Corticosteroids — the broad anti-inflammatory backbone
- Mechanism — bind glucocorticoid receptor → broadly suppress cytokine transcription (TNF, IL-1, IL-2, IL-6), lymphocyte migration, and effector function.
- Toxicity profile — the familiar list:
- Diabetes mellitus (steroid-induced hyperglycaemia/NODAT).
- Hypertension, fluid retention.
- Dyslipidaemia.
- Osteoporosis and avascular necrosis (especially femoral head).
- Adrenal suppression — the critical ICU point: chronic steroid recipients cannot mount a stress response; in critical illness convert to IV hydrocortisone (e.g. 50–100 mg IV tds or a stress-dose infusion) and never abruptly stop.
- Myopathy (critical-illness and steroid myopathy overlap in the ICU).
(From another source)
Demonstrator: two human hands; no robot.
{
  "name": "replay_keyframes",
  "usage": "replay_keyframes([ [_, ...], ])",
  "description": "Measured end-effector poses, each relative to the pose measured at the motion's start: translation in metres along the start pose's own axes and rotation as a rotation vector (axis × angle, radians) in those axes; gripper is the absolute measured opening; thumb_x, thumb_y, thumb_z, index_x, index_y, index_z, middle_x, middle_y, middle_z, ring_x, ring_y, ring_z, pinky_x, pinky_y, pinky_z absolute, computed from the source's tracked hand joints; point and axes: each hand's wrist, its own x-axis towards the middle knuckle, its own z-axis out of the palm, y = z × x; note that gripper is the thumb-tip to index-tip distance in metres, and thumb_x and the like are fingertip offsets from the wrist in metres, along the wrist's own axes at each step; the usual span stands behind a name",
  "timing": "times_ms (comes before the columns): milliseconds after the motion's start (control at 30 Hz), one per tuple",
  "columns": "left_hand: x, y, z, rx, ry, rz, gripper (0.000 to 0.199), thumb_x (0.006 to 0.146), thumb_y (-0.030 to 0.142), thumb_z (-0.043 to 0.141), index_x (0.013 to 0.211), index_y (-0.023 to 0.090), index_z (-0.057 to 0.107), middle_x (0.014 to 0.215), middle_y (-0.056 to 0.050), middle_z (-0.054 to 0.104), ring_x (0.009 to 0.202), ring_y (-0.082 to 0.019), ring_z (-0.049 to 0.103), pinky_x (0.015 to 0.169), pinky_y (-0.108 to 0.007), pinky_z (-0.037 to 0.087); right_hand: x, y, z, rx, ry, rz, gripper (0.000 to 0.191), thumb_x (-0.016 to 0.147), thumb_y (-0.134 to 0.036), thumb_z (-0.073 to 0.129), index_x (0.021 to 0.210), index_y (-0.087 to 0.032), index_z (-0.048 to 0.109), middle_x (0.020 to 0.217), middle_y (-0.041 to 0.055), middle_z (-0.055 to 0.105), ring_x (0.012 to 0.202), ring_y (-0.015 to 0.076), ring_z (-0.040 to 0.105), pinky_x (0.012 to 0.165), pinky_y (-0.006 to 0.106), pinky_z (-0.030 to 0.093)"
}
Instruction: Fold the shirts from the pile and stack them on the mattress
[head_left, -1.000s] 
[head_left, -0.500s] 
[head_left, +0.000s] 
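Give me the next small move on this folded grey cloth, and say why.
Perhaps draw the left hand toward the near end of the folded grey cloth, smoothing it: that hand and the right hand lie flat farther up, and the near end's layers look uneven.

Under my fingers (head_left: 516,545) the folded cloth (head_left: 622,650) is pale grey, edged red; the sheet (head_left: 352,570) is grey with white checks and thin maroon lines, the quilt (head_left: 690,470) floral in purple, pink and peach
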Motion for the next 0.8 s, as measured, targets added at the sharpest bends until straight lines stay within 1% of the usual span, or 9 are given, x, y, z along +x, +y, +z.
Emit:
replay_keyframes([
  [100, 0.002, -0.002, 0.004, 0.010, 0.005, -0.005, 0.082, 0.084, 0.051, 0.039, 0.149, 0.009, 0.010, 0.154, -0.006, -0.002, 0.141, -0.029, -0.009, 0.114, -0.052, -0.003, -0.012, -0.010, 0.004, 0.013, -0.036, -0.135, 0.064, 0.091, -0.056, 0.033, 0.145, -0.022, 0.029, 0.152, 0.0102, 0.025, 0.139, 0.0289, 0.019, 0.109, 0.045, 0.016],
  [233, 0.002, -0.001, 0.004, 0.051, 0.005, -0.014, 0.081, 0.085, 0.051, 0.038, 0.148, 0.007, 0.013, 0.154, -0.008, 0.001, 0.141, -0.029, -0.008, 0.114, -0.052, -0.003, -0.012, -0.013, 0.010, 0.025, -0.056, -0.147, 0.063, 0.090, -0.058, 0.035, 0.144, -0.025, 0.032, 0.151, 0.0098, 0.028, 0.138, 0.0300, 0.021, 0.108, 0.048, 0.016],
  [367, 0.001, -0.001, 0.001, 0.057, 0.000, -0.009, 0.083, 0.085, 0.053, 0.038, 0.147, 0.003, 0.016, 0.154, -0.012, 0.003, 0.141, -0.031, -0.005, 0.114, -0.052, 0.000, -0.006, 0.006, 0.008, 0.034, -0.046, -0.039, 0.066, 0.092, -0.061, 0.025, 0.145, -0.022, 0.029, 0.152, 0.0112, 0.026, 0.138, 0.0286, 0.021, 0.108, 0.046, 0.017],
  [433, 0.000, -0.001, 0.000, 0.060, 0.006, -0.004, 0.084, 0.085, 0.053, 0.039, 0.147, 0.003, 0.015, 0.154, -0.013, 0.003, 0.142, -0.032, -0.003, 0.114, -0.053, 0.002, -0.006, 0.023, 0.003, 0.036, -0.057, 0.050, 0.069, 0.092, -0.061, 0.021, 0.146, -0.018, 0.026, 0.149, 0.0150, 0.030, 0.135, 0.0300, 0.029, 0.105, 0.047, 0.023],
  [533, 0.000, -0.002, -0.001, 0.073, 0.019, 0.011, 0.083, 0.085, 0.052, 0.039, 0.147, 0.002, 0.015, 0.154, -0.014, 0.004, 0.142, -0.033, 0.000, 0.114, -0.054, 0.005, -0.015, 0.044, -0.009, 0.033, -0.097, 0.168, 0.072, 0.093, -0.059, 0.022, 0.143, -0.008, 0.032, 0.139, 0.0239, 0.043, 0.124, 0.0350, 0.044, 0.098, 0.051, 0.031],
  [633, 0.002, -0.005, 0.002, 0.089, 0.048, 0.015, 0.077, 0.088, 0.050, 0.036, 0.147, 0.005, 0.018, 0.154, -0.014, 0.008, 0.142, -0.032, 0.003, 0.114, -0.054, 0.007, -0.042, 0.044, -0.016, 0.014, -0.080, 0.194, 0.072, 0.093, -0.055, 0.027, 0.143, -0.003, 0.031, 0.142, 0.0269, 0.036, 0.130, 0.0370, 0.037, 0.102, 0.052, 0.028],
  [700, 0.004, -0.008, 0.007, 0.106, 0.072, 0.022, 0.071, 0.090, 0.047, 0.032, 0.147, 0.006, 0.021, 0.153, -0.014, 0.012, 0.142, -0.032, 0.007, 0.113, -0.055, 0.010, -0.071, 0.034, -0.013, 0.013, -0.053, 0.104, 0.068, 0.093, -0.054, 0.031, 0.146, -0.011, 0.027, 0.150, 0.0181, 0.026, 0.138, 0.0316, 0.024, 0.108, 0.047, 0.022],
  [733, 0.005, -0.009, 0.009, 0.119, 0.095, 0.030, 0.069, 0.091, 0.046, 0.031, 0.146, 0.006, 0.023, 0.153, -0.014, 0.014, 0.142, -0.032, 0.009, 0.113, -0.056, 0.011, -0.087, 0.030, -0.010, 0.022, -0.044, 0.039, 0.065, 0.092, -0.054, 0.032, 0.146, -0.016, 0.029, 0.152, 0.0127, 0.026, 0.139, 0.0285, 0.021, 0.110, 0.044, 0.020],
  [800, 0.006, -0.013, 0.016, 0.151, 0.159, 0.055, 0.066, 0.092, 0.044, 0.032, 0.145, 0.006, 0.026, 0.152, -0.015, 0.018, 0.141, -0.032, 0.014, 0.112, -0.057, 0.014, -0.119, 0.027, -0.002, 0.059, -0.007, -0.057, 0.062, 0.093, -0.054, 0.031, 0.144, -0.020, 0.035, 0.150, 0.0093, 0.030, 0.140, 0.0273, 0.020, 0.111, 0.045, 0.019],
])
- Infection susceptibility, peptic ulcer disease (synergistic with NSAIDs), cataracts, glaucoma, mood/psychosis, hyperglycaemia.
- Steroid withdrawal/minimisation is common (especially kidney, liver) to reduce metabolic toxicity, but carries a rejection risk — weigh per recipient. [1]
Therapeutic drug monitoring (TDM) — levels, sampling, and the narrow window

Tacrolimus and ciclosporin have narrow therapeutic windows and enormous inter-patient variability in absorption and metabolism — TDM is mandatory. Sirolimus and everolimus are also monitored (slower onset, longer half-life). Mycophenolate and azathioprine are generally not routinely monitored (guided by clinical effect and CBC). [1]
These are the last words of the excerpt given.